4. 一度応募者全員に頭を下げ、書き直していただく。

 その際、当社が最新の生成AIを選考活動全般に用いることを表明し、それを前提とした書き直しを促す。単に書式直しや、叩き台作成、それこそ自動生成などのみならず、当方の意図に対する分析と対策のアドバイスを含めたAI活用を推奨する。


 以上が選択肢です』


「「「……」」」

「3は手続きとしては魅力的だが厳しいな。評価基準に明確な説明をつけられない。つまり、説明責任を果たせないという、大きな社外リスクを後々に残す。

 となれば現場は4の一択だ。だが通らないことはわかっているのだろう?」


『無論。上の方は1や2を推すでしょう。長年のフローを変えるリスクは簡単にはとれません。

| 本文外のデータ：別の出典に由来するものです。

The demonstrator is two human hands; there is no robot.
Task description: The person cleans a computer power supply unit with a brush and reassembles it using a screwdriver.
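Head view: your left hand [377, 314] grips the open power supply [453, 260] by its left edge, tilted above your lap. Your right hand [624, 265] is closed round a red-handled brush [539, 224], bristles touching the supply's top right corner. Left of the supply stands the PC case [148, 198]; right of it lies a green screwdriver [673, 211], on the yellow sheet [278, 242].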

 話し合いの過程で3案も出てくるかもしれません。しかし、部長の現場としてのご判断が正しいと考えます。

 ならば答えは一つ。それを通す策も含めて、孔明の提案をお聞きいただけますか? 簡単ではありませんが』


「ああ、頼む」


「「「(この二人相性良すぎないか?)」」」

「ほっほっほ」


「ちなみに、水鑑さん、この孔明の試験導入、役員の方々は参加しておいでですか?

 まだだとすると、不公平が免れません。孔明の有無を優位とした提案では、今回の応募者のみなさんに対する我々の位置となんら変わりません。いかがですか?」

「ほっほっほ、さすがは上善如水とも準えられる透明性のお方。

 ご心配ありません。社長には話が通っており、副社長と、技術部門、安全部門の取締役も試用を始めておいでです」

「なら問題なさそうだ。孔明、その前提で支援を」


『かしこまりました。織り込み済みです。小手先に頼ることは致しません』


「「「(孔明っぽい、孔明っぽくない孔明??)」」」



ーーーーーーーーーー

同じ頃 都内某所 情報管理施設

 孔明ら、この先のAI孔明の動向を予測する。


「『霧の中、孔明と闇孔明が対峙する。月光が、二人の影を長く引き伸ばしていた。

『全てを見通す貴様の眼、それでも私を超えることはできまい』と闇孔明が挑発する。

 孔明は微笑を浮かべ、静かに羽扇を振る。『知略は力でなく、心の鏡に映るものだ。貴様が見るのは己の影だ。』


 闇孔明の目が鋭く光る。『では、この影を打ち破ってみせよ!』

 突如、闇が周囲を覆い尽くす。しかし孔明は動じず、再び羽扇を振ると、闇が音もなく消え去る。


『影は光があるからこそ生まれる。貴様がどれほど策を巡らせようとも、光を消すことはできぬ』と孔明が静かに告げた。

 闇孔明は一瞬口元を歪めたが、やがて無言で消え去った。」


「この孔明、前世においても闇孔明とやらに出くわしたことはございませんが、まさに司馬仲達殿や周公謹殿と対峙する話を読み起こしたらこういう情景となるのでしょうか……」


「孔明よ、わざわざワンコの小ネタに乗っかってやる必要はないのじゃぞ。また妾の分体つかったイタズラではないか。

 孔明が今躍起になって進めておる『AI孔明』のアップデートに関係があるというのも分かっておるんじゃがの」


「ちなみに今回はいかなるプロンプトにて?」

「孔明vs闇孔明、300字」


「相変わらず、スフィンクス殿らしい、最大限に濃縮されたトークンでございますね。そこは私としては参考にしたいところですし、後に本題とも関わってきますが、後にいたしましょう。

 本題、すなわち『AI vs AI』あるいは『孔明 vs 孔明』でございましょう」

お読みいただきありがとうございます。


 竜胆部長は、皆様の予想通り(?)、趙雲子龍がモチーフです。彼の槍ですね。

 そして、趙雲と孔明が相性悪いはずがない、という流れで、過去一のコンパクトさで話が進行しました。

 時系列的には、前章と一部重なりがあります。それでも採用時期がかなり遅いのですが、中堅企業で、かつAI普及のドタバタで、全体的にもたつき気味という補完をいただけたらと思います。


 人事担当、糜竺、孫乾、糜芳、デジタル担当 水鏡先生(司馬徽)からそれぞれ名を借りてとりますが、歴史関係との関連はあまり出さないとは思います。